What this task involves - Please tally the lines in the material below that contain the word "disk", and give the count only.

[[ Given data, beginning ]]

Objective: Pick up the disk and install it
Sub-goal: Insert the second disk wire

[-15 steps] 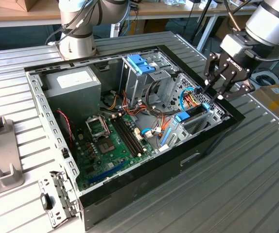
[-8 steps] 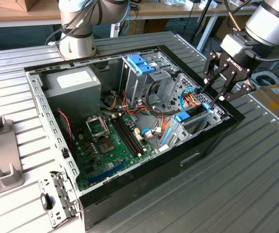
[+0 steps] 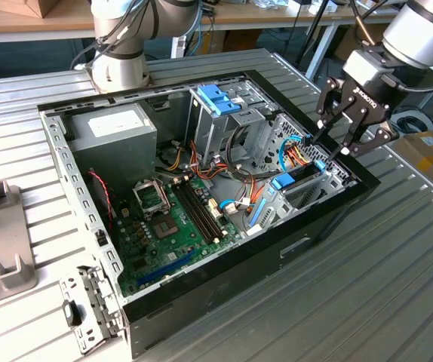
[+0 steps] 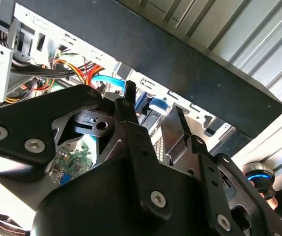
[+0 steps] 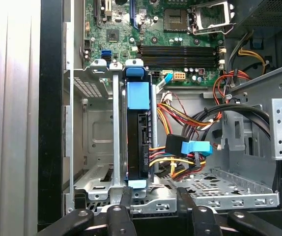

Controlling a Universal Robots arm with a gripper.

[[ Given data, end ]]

Task result - 2